Despite the substantial job growth, the unemployment rate remained stable at 5.5 percent, as more individuals entered the workforce. During the same month, Canada’s adult population grew by slightly over 82,000 people, of which nearly 72,000 were considered part of the labor force, signifying they were of working age and actively seeking employment.
The unexpected increase in employment was approximately double what economists had anticipated for the month, with the majority of the new positions (48,000) being part-time roles. Tu Nguyen, an economist at RSM Canada, suggests that the rise in part-time employment might be linked to the ongoing influx of immigrants, as newcomers may not immediately secure full-time positions. She also noted that approximately 50,000 additional jobs per month are required to maintain a stable unemployment rate, considering the population growth driven by immigration. September’s numbers indicate progress toward this goal, reflecting a more balanced job market where employers can find talent when needed.
The surge in job creation was concentrated primarily in the education sector, which added 66,000 jobs during the back-to-school month. Economist Royce Mendes of Desjardins cautioned against interpreting this hiring spree as a sign of economic strength, as it offset an unusual decline of 44,000 education workers in August due to the seasonal adjustment process used by Statistics Canada. However, when compared to May, the education sector currently employs 26,000 more workers.
Although the past two months have demonstrated significant hiring strength, Mendes pointed out that the total number of hours worked remained flat during September, tempering the overall enthusiasm. Nevertheless, the robust jobs report has increased the likelihood of another interest rate hike at the end of the month, as indicated by the trading in interest rate swaps.

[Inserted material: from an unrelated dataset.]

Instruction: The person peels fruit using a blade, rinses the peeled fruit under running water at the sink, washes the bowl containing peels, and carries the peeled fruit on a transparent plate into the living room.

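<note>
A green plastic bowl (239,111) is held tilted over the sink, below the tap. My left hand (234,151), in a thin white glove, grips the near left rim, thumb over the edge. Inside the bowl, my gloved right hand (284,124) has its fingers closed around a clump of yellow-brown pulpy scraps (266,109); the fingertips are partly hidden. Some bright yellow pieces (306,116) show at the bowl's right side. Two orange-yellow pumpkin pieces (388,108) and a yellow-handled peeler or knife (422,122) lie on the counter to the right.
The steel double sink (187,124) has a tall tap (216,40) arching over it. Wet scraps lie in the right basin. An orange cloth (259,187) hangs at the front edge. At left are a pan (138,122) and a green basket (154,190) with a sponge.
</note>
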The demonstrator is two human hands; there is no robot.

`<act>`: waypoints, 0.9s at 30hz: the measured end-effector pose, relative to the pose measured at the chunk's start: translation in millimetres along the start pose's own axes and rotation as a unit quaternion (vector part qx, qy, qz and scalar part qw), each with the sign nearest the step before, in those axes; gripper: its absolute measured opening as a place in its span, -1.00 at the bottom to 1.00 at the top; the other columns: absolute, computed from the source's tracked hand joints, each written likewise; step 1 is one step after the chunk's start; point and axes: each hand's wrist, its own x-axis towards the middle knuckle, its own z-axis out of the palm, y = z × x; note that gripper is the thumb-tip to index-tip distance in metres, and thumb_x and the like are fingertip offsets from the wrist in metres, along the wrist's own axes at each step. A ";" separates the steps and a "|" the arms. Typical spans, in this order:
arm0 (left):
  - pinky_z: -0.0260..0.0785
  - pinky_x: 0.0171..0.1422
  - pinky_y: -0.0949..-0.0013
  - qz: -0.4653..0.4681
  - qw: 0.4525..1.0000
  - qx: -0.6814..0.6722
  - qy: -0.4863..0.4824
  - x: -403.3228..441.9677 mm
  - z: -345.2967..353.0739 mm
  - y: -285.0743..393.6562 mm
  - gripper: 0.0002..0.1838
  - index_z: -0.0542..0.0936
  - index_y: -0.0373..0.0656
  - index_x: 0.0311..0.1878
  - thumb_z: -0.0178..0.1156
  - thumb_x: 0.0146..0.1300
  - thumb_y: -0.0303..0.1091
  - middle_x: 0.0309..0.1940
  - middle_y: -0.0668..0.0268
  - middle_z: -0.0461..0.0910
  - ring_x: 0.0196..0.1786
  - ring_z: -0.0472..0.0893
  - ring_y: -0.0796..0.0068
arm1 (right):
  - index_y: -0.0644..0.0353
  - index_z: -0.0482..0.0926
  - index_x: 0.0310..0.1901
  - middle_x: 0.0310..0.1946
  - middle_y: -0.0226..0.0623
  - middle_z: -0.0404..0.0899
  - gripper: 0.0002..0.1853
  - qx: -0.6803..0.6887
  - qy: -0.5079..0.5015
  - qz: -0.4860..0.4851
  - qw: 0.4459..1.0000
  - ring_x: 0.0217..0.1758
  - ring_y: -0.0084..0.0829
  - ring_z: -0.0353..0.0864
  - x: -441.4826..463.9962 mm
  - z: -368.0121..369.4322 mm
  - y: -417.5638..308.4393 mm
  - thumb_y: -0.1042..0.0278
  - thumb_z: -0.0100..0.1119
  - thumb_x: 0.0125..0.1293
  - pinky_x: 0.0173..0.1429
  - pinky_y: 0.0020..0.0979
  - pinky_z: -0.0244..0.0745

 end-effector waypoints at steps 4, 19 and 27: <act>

Economists acknowledged some weaknesses beneath the headline job gain but emphasized that this does not necessarily signify a slumping job market. Hourly wages continued to rise, reaching $34.01 for salaried workers, representing a five percent increase compared to the previous year. This wage growth outpaced inflation and was faster than observed in August.
Several sectors of the economy continued to experience sustained demand for workers, with transportation and warehousing adding 18,000 jobs in September and nearly 80,000 over the past year. However, there are challenges in finding enough qualified workers to meet this demand, as illustrated by the trucking industry’s 20,000-job shortfall. Despite this, labor disputes and strikes this year have demonstrated that some workers are successfully advocating for improved pay.